Mobile client support for SAML authentication

HCL Verse mobile clients now support federated-identity authentication using Security Assertion Markup Language (SAML). This allows mobile users to authenticate to a customer’s identity provider prior to accessing the HCL Traveler services.

Support requirements

  • HCL Verse for iOS and Android 12.0.0 and later clients.
  • Domino 11.0.1 and higher configured for SAML authentication for Web servers.
  • AuthnRequest SAML 2.0 compatible Identity Provider configured for form authentication.
  • Identity Provider must return the email address for the NameID attribute, and it must match the user's Internet Mail address in the user's person document.

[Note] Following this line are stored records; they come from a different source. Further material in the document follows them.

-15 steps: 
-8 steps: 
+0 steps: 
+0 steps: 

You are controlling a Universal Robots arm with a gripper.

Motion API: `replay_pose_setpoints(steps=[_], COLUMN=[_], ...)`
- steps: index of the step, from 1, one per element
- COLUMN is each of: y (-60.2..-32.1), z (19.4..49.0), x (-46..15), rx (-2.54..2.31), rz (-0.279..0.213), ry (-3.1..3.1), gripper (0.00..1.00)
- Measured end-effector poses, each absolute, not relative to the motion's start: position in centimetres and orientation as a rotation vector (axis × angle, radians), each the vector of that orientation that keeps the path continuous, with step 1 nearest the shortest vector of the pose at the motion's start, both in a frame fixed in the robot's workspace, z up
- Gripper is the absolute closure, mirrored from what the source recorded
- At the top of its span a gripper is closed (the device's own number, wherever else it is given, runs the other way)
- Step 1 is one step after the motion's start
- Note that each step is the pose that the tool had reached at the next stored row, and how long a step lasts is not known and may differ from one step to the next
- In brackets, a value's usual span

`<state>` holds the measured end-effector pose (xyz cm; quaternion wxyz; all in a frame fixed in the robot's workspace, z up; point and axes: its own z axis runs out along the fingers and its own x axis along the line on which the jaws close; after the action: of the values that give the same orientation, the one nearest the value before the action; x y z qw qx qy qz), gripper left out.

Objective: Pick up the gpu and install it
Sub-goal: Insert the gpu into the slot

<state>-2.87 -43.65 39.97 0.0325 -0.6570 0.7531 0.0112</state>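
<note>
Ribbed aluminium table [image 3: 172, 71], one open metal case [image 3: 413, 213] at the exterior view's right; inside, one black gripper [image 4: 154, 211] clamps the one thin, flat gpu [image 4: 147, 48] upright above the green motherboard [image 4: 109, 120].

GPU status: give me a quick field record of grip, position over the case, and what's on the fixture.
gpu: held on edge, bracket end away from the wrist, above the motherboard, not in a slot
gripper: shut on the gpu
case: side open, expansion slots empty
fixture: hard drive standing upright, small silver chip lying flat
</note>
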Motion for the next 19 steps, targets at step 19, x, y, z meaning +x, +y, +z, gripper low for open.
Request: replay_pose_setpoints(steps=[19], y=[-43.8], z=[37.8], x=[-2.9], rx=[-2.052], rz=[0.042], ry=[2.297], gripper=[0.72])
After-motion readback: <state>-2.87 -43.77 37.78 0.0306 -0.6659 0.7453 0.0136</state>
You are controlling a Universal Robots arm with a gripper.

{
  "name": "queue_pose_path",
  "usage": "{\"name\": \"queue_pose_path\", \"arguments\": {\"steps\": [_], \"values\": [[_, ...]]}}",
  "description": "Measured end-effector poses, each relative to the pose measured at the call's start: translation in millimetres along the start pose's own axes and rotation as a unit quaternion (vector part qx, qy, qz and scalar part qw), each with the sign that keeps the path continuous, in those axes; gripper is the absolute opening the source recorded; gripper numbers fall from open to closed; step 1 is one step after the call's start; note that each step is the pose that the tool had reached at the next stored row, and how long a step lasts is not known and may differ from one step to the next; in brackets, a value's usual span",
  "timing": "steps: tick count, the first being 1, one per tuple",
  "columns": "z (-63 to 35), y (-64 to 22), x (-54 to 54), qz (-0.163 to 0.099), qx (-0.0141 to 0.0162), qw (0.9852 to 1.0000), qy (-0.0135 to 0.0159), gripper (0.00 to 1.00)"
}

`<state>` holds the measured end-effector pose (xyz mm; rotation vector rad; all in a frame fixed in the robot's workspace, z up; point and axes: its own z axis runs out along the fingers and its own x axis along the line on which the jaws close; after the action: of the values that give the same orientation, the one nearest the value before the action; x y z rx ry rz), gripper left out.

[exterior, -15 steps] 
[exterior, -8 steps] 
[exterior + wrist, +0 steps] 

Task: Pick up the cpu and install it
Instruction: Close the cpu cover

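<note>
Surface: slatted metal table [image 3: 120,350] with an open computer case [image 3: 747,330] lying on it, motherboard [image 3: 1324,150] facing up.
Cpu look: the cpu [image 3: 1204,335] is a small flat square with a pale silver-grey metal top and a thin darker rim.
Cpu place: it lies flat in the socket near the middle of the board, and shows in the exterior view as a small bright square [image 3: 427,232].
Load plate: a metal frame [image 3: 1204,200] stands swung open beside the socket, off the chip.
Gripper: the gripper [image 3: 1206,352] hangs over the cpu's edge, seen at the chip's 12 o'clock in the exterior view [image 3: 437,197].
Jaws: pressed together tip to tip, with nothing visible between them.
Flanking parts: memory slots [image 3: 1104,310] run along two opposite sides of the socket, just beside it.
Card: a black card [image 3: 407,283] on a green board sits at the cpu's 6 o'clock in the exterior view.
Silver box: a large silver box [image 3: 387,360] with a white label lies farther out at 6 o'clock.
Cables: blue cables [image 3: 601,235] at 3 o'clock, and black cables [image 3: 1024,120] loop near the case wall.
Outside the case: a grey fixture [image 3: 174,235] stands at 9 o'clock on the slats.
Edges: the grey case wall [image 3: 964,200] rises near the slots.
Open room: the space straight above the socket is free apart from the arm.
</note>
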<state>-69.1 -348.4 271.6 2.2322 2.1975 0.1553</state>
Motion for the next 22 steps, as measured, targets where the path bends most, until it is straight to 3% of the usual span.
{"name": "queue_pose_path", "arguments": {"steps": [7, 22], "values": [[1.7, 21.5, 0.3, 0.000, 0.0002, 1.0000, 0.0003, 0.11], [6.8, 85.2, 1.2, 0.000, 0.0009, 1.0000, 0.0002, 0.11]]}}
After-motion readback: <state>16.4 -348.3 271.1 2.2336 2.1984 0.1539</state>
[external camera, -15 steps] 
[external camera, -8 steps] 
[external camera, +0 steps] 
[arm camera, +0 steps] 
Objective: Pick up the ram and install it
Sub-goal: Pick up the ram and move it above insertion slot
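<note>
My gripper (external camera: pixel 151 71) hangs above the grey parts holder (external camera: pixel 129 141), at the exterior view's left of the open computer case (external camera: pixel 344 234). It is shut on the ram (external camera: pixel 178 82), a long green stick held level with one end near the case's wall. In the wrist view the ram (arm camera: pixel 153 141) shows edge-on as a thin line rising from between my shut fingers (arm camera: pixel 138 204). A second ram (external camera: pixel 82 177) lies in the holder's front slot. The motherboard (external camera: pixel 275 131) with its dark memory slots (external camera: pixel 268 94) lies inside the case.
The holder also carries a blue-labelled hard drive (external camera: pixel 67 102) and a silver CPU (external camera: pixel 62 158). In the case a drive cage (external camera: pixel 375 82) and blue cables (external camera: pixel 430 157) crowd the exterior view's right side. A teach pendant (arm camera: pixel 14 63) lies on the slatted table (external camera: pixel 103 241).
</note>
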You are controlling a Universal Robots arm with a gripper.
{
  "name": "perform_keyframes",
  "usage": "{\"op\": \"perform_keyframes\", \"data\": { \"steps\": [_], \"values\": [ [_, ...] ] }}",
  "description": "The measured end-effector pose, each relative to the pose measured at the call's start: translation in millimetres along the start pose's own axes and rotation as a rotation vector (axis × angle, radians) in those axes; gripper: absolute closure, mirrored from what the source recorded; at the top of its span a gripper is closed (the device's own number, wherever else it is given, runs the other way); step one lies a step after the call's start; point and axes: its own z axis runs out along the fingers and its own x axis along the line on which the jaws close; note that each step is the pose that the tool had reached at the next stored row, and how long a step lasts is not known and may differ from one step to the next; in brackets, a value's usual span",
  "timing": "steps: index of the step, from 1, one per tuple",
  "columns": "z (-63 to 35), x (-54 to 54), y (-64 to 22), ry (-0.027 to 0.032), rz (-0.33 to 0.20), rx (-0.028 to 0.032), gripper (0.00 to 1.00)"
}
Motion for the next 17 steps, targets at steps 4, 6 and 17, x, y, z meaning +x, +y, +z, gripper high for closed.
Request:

Alternatively, if using Active Directory Federated Services, you may configure Domino Directory Name Mapping (ADFS only) using an attribute such as altSecurityIdentites.
  • 3rd party signed SSL certificates for the Traveler and IDP endpoints.
  • Service Provider (SP) Initiated login only. This requires the mobile client to be redirected to the Identity Provider (IDP) login when accessing the Traveler service. If using a proxy to access the Traveler server(s), this proxy must be able to handle URL rewriting.

Limitations

  • The HCL Companion or To Do applications for iOS do not support SAML Authentication.
  • SAML Authentication is not supported by clients that use the Microsoft Exchange ActiveSync protocol, including the Apple iOS Mail client. For more information on how the server can be configured to allow Basic authentication for clients using the Exchange ActiveSync protocol, see Configuring the HCL Traveler server for SAML authentication.
  • The HCL Verse mobile clients cannot leverage Web Federated Login. This means that users, when working with encrypted mail, still have to provide their Notes ID password when prompted. If enabled for use by other web-based applications (ex: HCL Verse), please ensure that the vault still allows password authentication.
  • For HCL Verse Android, application passwords are not supported when configured for SAML authentication. A Traveler server setting or policy setting requiring application passwords will be ignored.
  • This SAML configuration is not compatible with using HCL Safelinx as a proxy to the Traveler servers.
  • HCL Verse mobile applications cannot support Windows NT LAN Manager (NTLM) authentication if Windows Integrated Authentication (WIA) is enabled in ADFS. Ensure that a Forms-based login is configured and enabled as a fall back for clients that do not support WIA.